Faron Talbot: Tree
By john mul
- 1747 reads
When I tell you I’m becoming a tree, I don’t mean I’m becoming a comedy tree; not like John Cleese inside a cardboard trunk zigzagging towards you for humorous effect. Nor am I becoming a tree in the way children pretend to become trees between pretending to be aeroplanes or canoeists. I’m becoming a tree because I’ve had enough of being a Homo sapien, human being, man, middle-class Englishman. I’ve had enough of being a genius and I’ve had enough of being Faron Talbot.
At first I was only a tree at lunchtimes. There wasn’t a moment; an epiphany, I just parked by the nature reserve, trampled through mosses to a secluded spot and became a tree. Obviously not a real tree, I was still pretending back then. After a couple of visits I realised I couldn’t grow there, not in a place like that where man had lopped and interfered for the benefit of dog-walkers and school parties. I took different roads looking for the right sort of environment; abandoning city highways for country lanes.
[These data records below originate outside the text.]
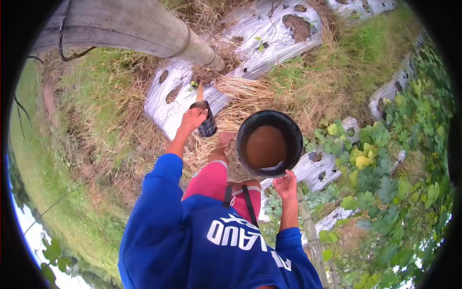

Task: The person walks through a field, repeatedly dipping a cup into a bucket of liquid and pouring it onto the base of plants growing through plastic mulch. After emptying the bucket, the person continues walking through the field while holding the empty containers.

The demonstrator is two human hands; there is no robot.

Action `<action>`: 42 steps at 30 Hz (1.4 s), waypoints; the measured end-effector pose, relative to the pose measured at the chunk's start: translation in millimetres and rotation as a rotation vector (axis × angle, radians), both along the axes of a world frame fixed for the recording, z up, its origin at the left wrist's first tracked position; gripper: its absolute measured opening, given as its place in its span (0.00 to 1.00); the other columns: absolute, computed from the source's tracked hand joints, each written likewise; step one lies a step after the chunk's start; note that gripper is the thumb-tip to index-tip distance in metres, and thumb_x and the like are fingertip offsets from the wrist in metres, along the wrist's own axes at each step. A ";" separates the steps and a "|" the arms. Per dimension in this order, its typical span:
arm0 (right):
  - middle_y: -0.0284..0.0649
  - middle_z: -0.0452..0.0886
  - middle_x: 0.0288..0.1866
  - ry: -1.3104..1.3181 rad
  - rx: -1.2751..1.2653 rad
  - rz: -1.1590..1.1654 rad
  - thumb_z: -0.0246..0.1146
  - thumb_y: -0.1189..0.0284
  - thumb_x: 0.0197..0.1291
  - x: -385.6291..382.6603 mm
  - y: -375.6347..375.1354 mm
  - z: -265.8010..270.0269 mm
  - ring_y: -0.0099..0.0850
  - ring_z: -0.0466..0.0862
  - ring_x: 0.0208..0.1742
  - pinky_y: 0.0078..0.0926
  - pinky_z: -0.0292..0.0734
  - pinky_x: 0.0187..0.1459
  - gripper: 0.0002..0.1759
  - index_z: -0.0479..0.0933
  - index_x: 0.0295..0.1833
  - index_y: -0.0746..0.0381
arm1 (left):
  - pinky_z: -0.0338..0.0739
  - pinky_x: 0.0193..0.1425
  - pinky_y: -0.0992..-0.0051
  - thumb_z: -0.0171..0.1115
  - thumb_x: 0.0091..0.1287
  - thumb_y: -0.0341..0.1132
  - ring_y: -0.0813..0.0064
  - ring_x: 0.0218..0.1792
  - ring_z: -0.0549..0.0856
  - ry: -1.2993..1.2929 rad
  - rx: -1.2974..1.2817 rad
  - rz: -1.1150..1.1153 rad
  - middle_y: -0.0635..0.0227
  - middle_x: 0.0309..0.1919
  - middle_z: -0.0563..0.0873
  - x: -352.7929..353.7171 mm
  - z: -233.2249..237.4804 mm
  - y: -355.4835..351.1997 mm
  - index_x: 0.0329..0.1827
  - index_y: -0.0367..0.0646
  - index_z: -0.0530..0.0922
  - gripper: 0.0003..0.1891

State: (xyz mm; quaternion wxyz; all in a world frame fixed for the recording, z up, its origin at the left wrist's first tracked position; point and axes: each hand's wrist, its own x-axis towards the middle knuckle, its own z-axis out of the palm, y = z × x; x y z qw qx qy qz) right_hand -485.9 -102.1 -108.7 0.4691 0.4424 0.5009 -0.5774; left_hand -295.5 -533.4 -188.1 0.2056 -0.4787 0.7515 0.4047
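My left hand point(194, 118) is wrapped round a dark can point(207, 124), which is tilted so that brown liquid point(200, 91) streams from its mouth. The stream comes down beside a small green seedling point(193, 86) at a hole in the silver plastic mulch point(161, 103). On the other side, my right hand point(286, 185) grips the near rim of a black bucket point(299, 144). Muddy brown water point(266, 147) stands inside the bucket. A pale patch shows at the water's near edge; I cannot make out what it is.
A thick grey bamboo pole point(139, 26) slants down to the ground beside the seedling. Dry straw point(245, 91) lies across the plastic. Another seedling point(261, 44) grows farther along the bed. Leafy vines point(385, 168) crowd the right side, near a thin post point(310, 231).
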 end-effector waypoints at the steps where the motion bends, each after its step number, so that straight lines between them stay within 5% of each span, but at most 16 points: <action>1: 0.39 0.80 0.35 0.006 -0.005 -0.008 0.70 0.59 0.49 -9.8 -4.7 1.2 0.34 0.80 0.33 0.33 0.80 0.39 0.23 0.74 0.42 0.64 | 0.75 0.51 0.53 0.53 0.66 0.51 0.43 0.43 0.83 0.077 -0.041 0.044 0.42 0.38 0.85 -0.2 6.1 9.0 0.35 0.38 0.83 0.22; 6: 0.37 0.77 0.31 0.074 0.012 0.058 0.70 0.60 0.49 -59.7 -27.2 13.9 0.33 0.77 0.28 0.33 0.77 0.34 0.18 0.74 0.38 0.61 | 0.73 0.44 0.51 0.57 0.66 0.44 0.42 0.37 0.81 0.209 -0.120 0.033 0.44 0.30 0.82 -13.8 23.1 34.4 0.28 0.36 0.75 0.18; 13: 0.34 0.73 0.29 0.108 -0.015 0.095 0.70 0.60 0.49 -129.8 -31.6 20.7 0.31 0.75 0.30 0.30 0.75 0.34 0.17 0.72 0.37 0.58 | 0.74 0.44 0.52 0.58 0.66 0.44 0.44 0.37 0.82 0.292 -0.137 -0.083 0.46 0.31 0.83 -71.4 37.2 45.3 0.28 0.35 0.76 0.17; 28: 0.35 0.79 0.36 -0.010 -0.092 0.056 0.71 0.58 0.43 -309.4 24.8 27.2 0.30 0.73 0.29 0.29 0.73 0.31 0.24 0.73 0.43 0.60 | 0.73 0.39 0.56 0.60 0.65 0.45 0.48 0.32 0.81 0.387 -0.238 -0.024 0.50 0.27 0.81 -284.7 165.0 128.8 0.29 0.36 0.75 0.18; 35: 0.35 0.79 0.41 -0.002 -0.039 0.128 0.72 0.59 0.42 -402.7 53.4 35.3 0.30 0.72 0.31 0.27 0.71 0.31 0.27 0.73 0.46 0.60 | 0.74 0.39 0.54 0.58 0.66 0.43 0.46 0.33 0.81 0.648 -0.354 0.015 0.48 0.26 0.81 -411.9 145.7 144.2 0.27 0.35 0.75 0.18; 42: 0.33 0.79 0.38 0.004 0.057 0.139 0.72 0.59 0.42 -498.8 57.5 30.2 0.30 0.73 0.32 0.26 0.71 0.33 0.25 0.74 0.44 0.59 | 0.76 0.48 0.52 0.55 0.66 0.50 0.41 0.40 0.83 0.381 -0.172 0.228 0.41 0.34 0.84 -518.3 97.3 104.4 0.32 0.35 0.81 0.22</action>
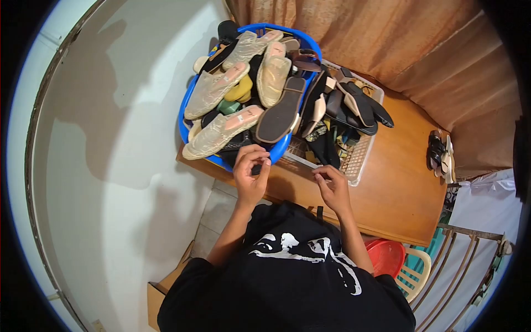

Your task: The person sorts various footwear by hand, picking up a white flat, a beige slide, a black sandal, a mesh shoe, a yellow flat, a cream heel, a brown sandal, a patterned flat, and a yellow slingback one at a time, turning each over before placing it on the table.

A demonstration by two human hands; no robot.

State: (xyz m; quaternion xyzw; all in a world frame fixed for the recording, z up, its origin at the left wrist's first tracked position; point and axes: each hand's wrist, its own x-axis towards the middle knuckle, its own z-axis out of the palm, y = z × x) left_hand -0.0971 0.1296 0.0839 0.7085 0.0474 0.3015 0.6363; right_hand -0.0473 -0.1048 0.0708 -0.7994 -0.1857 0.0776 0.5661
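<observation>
Fingers [250, 150] loosely curled, unclenched, the left hand [251, 176] is beside the oval blue plastic basket [281, 148]; the right hand [335, 190], likewise, nears the white lattice plastic basket [359, 157].

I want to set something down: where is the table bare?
Widest: the wooden table between the white basket and the black shoe at its right end. A smaller patch shows between the left hand and right hand, before that basket. Crowded: the blue basket, heaped with shoes, and the white one.

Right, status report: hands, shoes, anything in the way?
Left hand near blue plastic basket, right hand near white perforated plastic basket, both seemingly empty. Cream slip-on shoes piled in blue basket. No blockage evident.
</observation>
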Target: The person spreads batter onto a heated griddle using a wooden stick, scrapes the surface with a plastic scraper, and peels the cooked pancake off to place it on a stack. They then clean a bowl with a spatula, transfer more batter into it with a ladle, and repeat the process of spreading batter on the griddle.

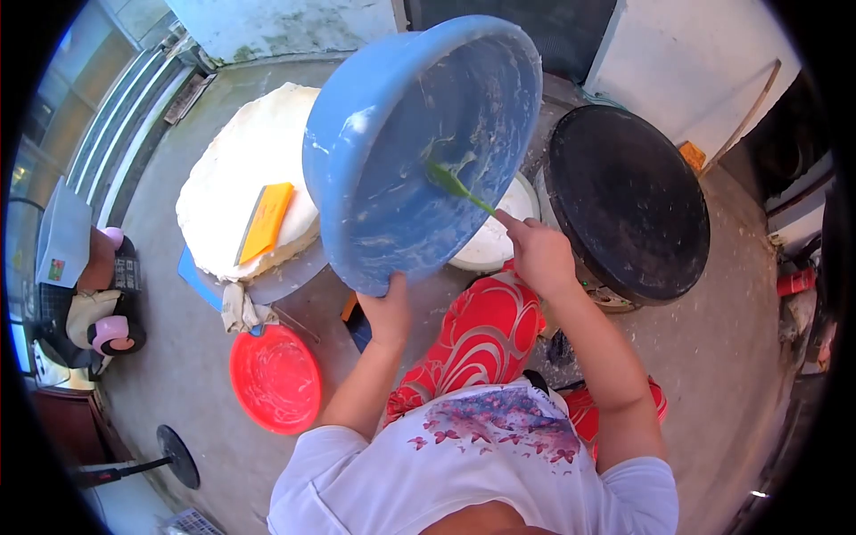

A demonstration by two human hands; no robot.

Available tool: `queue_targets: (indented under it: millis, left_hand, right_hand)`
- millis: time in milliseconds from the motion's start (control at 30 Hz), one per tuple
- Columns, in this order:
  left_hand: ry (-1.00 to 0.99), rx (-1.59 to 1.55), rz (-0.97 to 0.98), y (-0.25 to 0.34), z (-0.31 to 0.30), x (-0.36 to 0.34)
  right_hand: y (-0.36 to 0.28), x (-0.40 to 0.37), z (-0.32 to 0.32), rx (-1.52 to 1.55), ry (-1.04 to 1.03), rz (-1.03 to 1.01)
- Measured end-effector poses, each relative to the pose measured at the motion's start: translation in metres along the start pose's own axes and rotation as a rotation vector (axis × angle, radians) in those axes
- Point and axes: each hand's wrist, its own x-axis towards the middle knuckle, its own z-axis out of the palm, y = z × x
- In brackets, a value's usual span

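My left hand (388, 312) grips the lower rim of a large blue plastic basin (370, 160), which is tilted on its side with its mouth turned right. Pale smears of batter or dough coat the inside. In my right hand (539, 254) is the handle of a green spatula (450, 181); its blade lies against the basin's inner wall. Below the basin's right edge, partly hidden by it, stands a round container with white contents (490, 242). Left of the basin, a thick round white stack (245, 165) carries an orange-yellow scraper (266, 223).
A black round griddle (629, 205) stands close on the right. On the floor at lower left lies a red basin (276, 383), with a cloth (242, 308) just above it. Farther left are a stool-like pile with a pale box (64, 236) and a black disc on a stand (180, 456).
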Motion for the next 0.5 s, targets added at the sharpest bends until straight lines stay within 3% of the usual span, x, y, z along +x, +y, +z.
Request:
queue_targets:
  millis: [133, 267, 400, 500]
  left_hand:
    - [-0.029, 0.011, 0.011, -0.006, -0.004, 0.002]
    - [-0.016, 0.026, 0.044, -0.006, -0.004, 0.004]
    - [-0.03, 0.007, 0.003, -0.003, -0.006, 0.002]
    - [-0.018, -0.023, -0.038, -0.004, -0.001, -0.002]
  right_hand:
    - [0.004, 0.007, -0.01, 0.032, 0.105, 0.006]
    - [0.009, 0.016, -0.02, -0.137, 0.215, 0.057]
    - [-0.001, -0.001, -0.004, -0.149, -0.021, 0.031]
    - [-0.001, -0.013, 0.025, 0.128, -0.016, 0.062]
The woodland I found was much better; sure there was evidence of replanting to bring back what chucked fag-ends and pyrotechnic teenagers had destroyed. But I found a spot where bracken tangles and ferns towered; where fires don’t start.
One day I stood there for half-an-hour, suspending as best I could the cluttered mechanisms of man. I did not need to pump blood to think – just had to circulate enough to be. Not needing to work bone or muscle for movement I stood as a tree stands, but not as a tree is. I could still see candyfloss clouds above the woodland canopy, smell the damp fungus and mosses on the floor, hear the twittering birds in branches and scratching insects around my feet. I scoffed at this attempt to join the ash and beech. But I’ll get there.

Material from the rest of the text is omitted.